*** Opening Record excerpts ***

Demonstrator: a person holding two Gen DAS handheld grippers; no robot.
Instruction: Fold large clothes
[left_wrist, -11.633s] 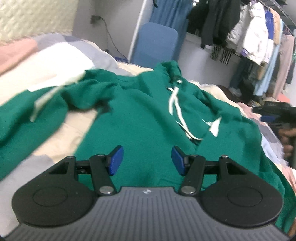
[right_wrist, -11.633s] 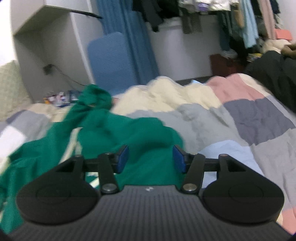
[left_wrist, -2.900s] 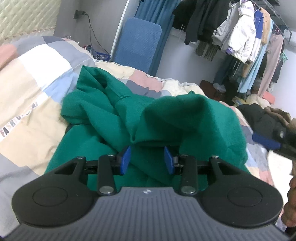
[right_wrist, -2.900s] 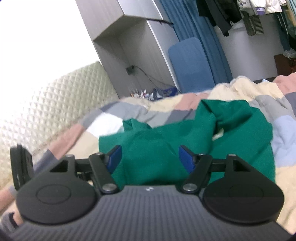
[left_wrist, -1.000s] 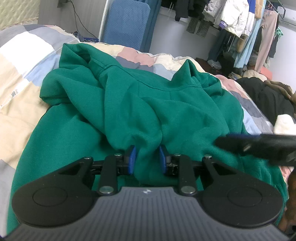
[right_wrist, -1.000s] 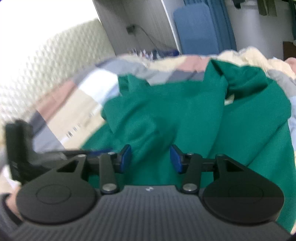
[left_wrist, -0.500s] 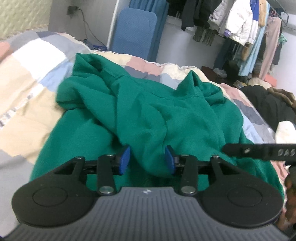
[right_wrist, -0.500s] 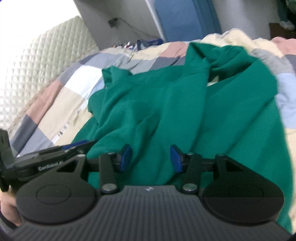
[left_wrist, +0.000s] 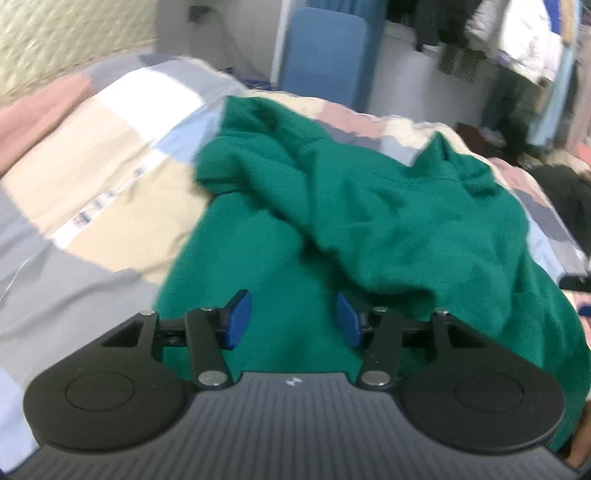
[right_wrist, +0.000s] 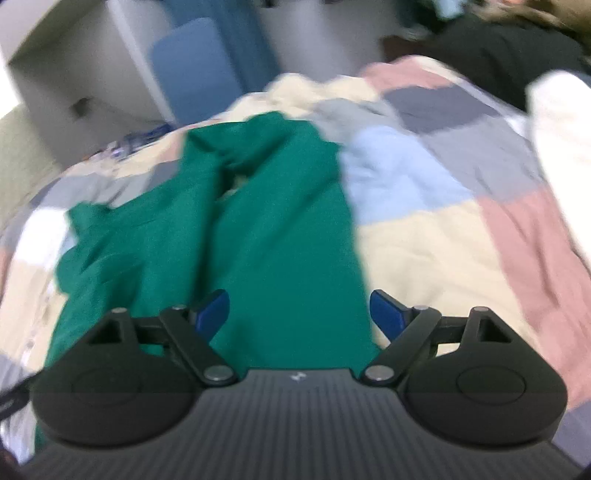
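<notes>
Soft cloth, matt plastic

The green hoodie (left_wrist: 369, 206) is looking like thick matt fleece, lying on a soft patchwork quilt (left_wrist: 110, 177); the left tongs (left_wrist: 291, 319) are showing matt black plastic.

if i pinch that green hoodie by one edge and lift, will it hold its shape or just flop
The green hoodie will probably flop: it already lies in soft rumpled folds on the patchwork quilt. It looks thick, so likely a bit heavy and draggy, not slippery. One pinch would likely raise only a layer; both the left gripper and right gripper are opening, gripping nothing.

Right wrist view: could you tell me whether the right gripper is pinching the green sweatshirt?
No, the right gripper has its jaws opening wide, with the green sweatshirt lying loose below them.
</notes>
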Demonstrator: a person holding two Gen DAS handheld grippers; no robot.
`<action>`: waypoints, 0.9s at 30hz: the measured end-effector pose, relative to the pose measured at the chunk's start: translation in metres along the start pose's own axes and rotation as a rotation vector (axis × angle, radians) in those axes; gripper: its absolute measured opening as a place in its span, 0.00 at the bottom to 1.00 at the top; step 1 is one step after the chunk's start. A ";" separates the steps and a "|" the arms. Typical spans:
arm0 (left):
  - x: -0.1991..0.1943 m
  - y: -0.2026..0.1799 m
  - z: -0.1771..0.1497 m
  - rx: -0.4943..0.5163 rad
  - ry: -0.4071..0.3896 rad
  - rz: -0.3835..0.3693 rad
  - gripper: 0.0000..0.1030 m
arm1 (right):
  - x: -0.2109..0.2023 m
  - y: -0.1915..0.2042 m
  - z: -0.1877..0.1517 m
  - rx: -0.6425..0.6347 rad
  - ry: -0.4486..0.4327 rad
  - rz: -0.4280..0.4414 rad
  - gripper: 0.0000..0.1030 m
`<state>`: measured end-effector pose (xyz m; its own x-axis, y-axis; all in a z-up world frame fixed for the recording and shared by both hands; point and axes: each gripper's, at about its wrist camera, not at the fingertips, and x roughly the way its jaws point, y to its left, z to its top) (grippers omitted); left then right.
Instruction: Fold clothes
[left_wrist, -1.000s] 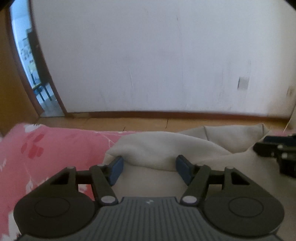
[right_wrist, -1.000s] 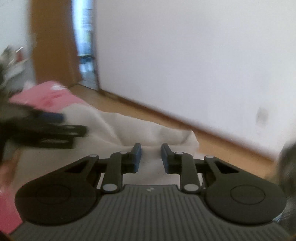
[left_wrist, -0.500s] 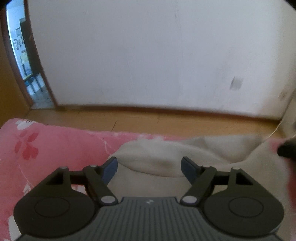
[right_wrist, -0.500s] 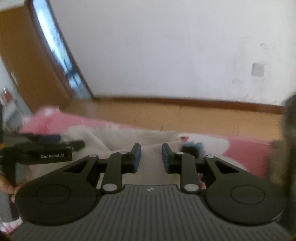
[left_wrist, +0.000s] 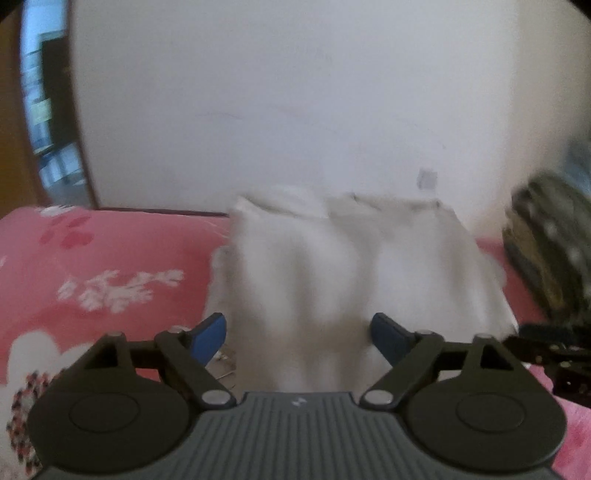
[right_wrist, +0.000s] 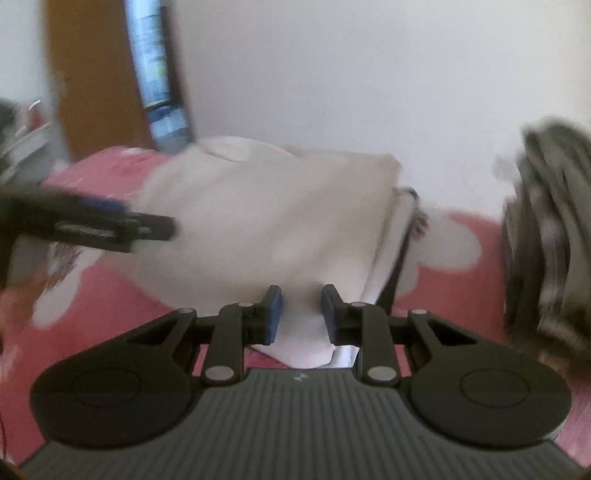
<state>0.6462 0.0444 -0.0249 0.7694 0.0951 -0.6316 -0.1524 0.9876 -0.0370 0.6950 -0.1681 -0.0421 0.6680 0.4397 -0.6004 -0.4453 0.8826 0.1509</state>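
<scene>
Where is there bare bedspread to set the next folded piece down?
Most bare room is the pink floral bedspread left of the cream garment. A narrower strip lies between the garment and the dark olive clothing pile. The middle is crowded: the left gripper, jaws opening, and the right gripper, cloth between its fingers.

A plain white wall (left_wrist: 295, 110) fills most of both views, with a small grey plate (left_wrist: 427, 178) low on it. At the left stands an open doorway (left_wrist: 44, 110) with a brown wooden frame (right_wrist: 96, 74), bright daylight beyond it. A dark skirting strip (left_wrist: 162, 211) runs along the wall's foot. In front lies a bed in a pink flowered cover (left_wrist: 92, 266), blurred throughout
</scene>
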 end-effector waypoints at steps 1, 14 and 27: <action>-0.013 0.004 -0.002 -0.042 -0.009 -0.017 0.84 | -0.011 0.002 0.003 0.036 -0.010 -0.023 0.23; -0.181 0.034 -0.107 -0.230 0.024 -0.008 1.00 | -0.154 0.084 -0.096 0.111 0.078 -0.112 0.54; -0.309 0.021 -0.137 -0.230 0.151 0.143 1.00 | -0.269 0.124 -0.130 0.134 0.122 -0.261 0.84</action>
<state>0.3202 0.0192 0.0641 0.6318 0.1944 -0.7503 -0.4019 0.9099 -0.1026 0.3822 -0.1985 0.0365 0.6691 0.1792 -0.7213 -0.1802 0.9807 0.0764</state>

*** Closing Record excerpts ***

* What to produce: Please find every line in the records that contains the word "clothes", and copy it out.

* Answer section:
Instruction: Fold large clothes
Instruction: Fold clothes

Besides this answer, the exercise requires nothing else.